## TASK REQUIREMENTS
Up to and including the line with "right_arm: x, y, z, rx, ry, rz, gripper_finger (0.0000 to", repeat every line of the listing exactly, beginning at the first.

## TASK INPUTS
+ + + + + + +
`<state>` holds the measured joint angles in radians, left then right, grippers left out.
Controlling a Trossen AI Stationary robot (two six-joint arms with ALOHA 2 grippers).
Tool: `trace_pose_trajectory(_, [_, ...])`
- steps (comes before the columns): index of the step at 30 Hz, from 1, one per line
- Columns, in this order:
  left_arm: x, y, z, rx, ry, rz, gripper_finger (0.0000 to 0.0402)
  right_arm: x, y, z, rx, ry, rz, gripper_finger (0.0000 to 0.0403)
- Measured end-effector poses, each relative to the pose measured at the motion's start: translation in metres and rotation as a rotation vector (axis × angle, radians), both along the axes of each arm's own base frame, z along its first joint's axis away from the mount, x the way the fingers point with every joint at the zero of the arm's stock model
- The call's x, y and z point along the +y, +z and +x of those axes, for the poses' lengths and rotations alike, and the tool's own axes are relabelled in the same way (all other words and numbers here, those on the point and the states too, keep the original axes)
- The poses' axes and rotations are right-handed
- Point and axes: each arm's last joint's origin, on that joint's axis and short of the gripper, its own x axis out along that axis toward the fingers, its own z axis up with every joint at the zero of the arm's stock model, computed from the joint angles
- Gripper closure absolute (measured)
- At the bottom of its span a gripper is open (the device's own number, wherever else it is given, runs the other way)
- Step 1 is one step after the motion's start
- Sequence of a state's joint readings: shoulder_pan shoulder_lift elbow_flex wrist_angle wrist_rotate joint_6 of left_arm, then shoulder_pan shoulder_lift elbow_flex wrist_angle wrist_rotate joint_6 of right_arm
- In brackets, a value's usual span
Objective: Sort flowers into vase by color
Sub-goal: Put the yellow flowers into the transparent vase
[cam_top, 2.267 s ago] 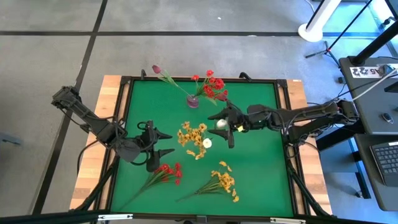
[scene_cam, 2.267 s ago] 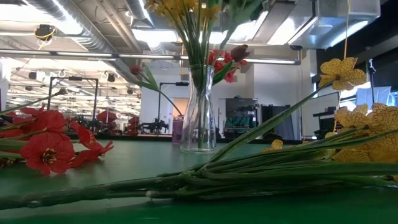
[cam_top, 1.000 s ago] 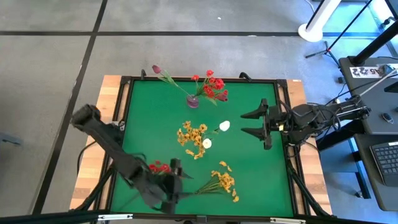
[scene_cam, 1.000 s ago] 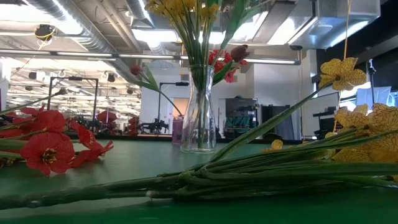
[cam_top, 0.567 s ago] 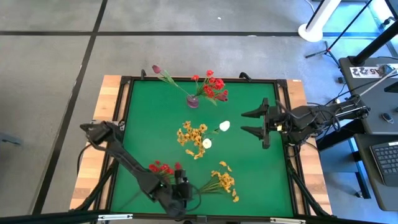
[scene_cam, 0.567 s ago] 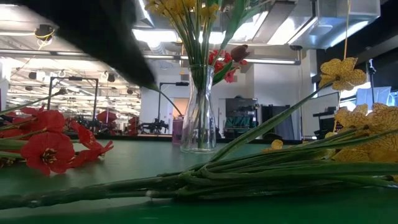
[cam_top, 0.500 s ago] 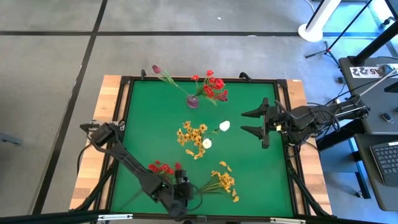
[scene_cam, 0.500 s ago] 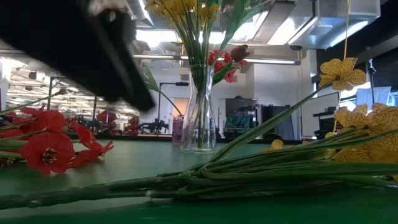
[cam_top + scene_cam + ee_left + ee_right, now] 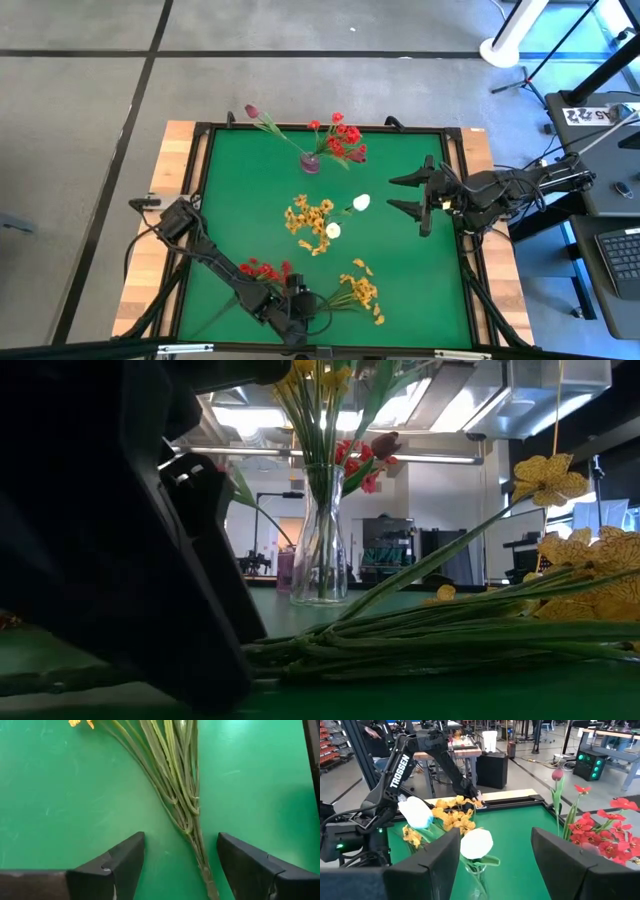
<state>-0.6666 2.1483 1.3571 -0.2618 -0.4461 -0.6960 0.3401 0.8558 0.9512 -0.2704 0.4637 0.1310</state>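
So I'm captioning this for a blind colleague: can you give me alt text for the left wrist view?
The left gripper hangs open just above a green mat, its two dark fingers on either side of a bundle of thin green stems. The stems fan out away from the gripper, and a bit of yellow-orange flower shows at the picture's edge.

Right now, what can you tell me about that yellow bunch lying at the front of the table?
The yellow bunch lies flat on the green table, blooms toward the right arm's side. Its thin green stems look plastic and gather into one bundle. The left gripper is open, a finger on each side of the stems' end, not yet closed.
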Motion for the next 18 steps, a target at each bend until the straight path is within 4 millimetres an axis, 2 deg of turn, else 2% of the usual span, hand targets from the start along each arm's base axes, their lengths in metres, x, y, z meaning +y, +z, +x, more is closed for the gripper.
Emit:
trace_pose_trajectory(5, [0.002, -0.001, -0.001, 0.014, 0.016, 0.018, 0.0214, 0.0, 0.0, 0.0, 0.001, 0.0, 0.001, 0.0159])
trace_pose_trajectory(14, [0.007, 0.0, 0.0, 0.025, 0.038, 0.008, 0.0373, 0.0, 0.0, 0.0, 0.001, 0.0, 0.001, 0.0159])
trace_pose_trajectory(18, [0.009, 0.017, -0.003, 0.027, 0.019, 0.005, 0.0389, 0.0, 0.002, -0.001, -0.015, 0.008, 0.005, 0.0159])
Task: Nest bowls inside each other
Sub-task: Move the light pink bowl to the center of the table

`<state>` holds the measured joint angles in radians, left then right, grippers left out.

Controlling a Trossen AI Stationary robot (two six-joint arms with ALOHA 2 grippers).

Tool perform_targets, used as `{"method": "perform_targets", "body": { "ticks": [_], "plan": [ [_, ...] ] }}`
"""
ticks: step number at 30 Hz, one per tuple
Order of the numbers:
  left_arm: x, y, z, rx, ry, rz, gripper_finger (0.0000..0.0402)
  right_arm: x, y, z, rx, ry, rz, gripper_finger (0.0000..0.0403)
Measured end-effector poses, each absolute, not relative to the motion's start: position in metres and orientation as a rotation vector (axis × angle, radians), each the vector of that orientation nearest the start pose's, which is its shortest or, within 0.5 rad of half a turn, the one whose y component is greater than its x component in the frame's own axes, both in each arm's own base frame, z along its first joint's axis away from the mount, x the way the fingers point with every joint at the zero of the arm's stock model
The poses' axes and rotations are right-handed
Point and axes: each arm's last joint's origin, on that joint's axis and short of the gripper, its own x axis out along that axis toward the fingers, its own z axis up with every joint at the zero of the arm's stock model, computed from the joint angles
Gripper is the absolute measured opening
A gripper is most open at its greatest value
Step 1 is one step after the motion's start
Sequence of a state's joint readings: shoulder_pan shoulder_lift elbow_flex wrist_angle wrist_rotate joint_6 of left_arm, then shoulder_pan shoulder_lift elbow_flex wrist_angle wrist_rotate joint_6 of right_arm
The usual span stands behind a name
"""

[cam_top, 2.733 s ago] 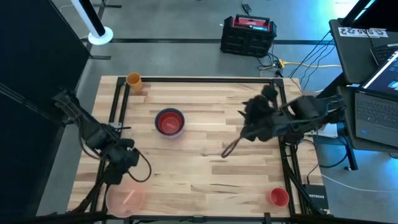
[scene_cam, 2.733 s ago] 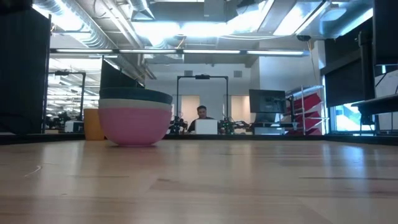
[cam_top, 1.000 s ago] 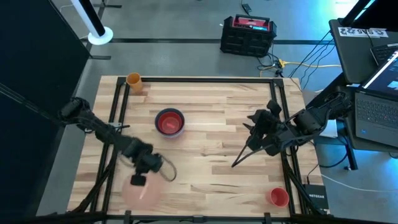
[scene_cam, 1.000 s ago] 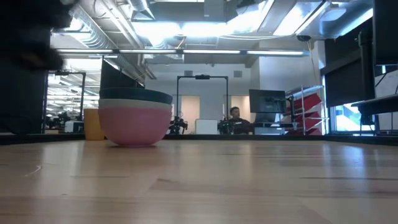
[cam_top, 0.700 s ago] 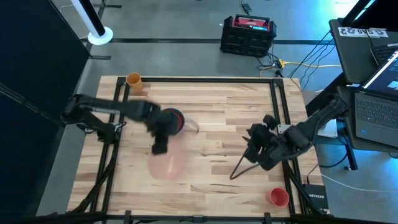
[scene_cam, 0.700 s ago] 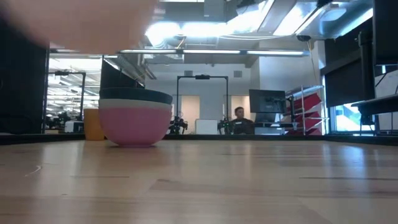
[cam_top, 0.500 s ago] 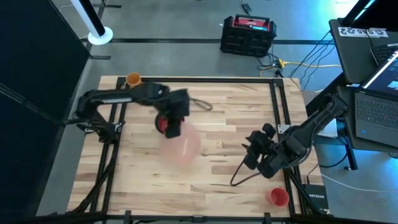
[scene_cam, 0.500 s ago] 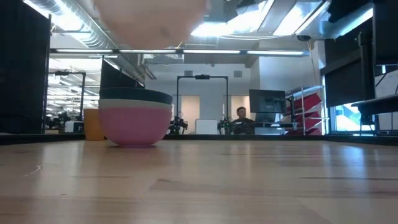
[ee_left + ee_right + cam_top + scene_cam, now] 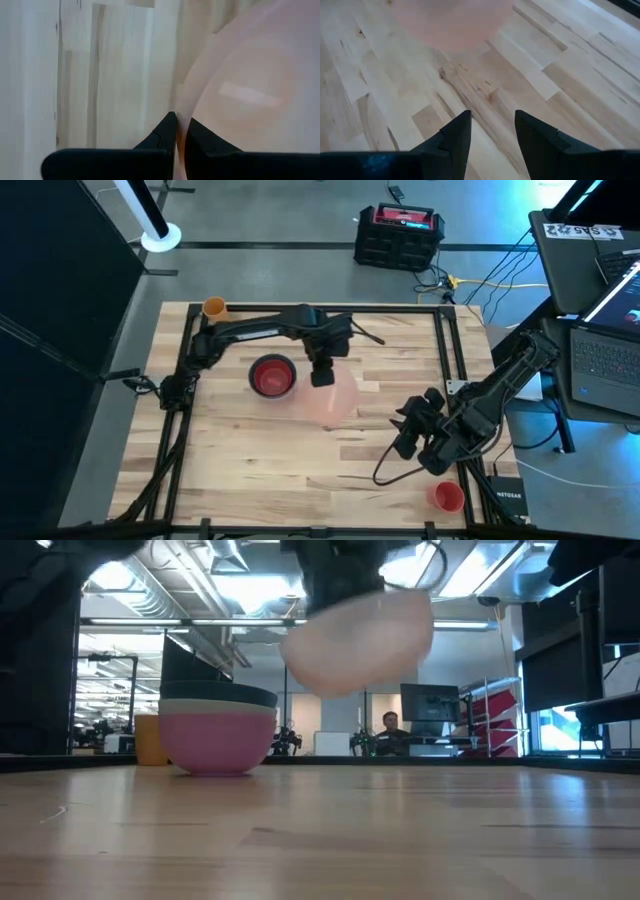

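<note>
My left gripper (image 9: 322, 375) is shut on the translucent pale-pink bowl (image 9: 331, 401), carried in the air just right of the stack of bowls (image 9: 272, 376). From above the stack shows a red bowl inside a dark blue one. The low view shows the stack (image 9: 216, 730) on the table with an opaque pink bowl at the bottom, and the pale-pink bowl (image 9: 362, 640) higher up. My right gripper (image 9: 405, 442) hangs open over the table's near right part, holding nothing. My left gripper pinches the pale-pink bowl's rim (image 9: 178, 107) between its two fingers, one finger (image 9: 200, 135) inside the bowl and one outside. The fingers come from above, pointing steeply down. The bowl hangs below them, tilted and clear of the table.
An orange cup (image 9: 214, 307) stands at the far left corner and a red cup (image 9: 447, 496) at the near right corner. A black frame (image 9: 190, 360) runs along the table's sides. Bare wood (image 9: 485, 90) lies below my right gripper.
My left gripper has carried the pale-pink bowl from the near left corner toward the far edge and the right, past the stack, with the bowl lifted clear of the table. My right gripper has sunk and moved toward the near edge.
</note>
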<state>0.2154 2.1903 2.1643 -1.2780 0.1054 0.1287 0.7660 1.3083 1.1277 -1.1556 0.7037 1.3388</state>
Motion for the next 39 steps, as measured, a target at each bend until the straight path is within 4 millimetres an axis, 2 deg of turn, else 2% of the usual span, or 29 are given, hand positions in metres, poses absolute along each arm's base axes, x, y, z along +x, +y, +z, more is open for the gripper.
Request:
{"method": "perform_targets", "body": {
  "ticks": [2, 8, 15, 31, 34, 37, 39],
  "plan": [
    [0.446, 0.101, 0.266, -0.089, 1.303, 0.006, 0.0000, 0.174, 0.143, 0.285, 0.347, 0.782, -0.556, 0.0140],
    [0.459, 0.114, 0.229, -0.047, 1.357, -0.032, 0.0000, 0.174, 0.143, 0.285, 0.364, 0.777, -0.562, 0.0140],
    [0.467, 0.131, 0.203, -0.009, 1.357, -0.055, 0.0002, 0.174, 0.143, 0.285, 0.395, 0.770, -0.574, 0.0140],
    [0.470, 0.133, 0.196, 0.055, 1.342, -0.122, 0.0060, 0.174, 0.144, 0.284, 0.407, 0.780, -0.572, 0.0140],
    [0.470, 0.132, 0.196, 0.060, 1.345, -0.128, 0.0083, 0.174, 0.144, 0.284, 0.408, 0.780, -0.572, 0.0140],
    [0.467, 0.132, 0.208, 0.074, 1.372, -0.128, 0.0104, 0.174, 0.144, 0.284, 0.407, 0.781, -0.573, 0.0140],
    [0.465, 0.132, 0.222, 0.090, 1.375, -0.122, 0.0112, 0.174, 0.143, 0.284, 0.404, 0.783, -0.574, 0.0140]
  ]
}}
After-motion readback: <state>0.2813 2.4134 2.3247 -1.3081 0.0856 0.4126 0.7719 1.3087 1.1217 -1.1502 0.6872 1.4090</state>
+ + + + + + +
## THE ANSWER
`<state>` holds the measured joint angles in radians, left then right, grippers left out.
Controlling a Trossen AI Stationary robot (two six-joint arms with ALOHA 2 grippers).
Tool: `trace_pose_trajectory(_, [_, ...])`
- steps (comes before the columns): index of the step at 30 Hz, from 1, one per line
- Columns, in this order:
  left_arm: x, y, z, rx, ry, rz, gripper_finger (0.0000 to 0.0402)
  right_arm: x, y, z, rx, ry, rz, gripper_finger (0.0000 to 0.0403)

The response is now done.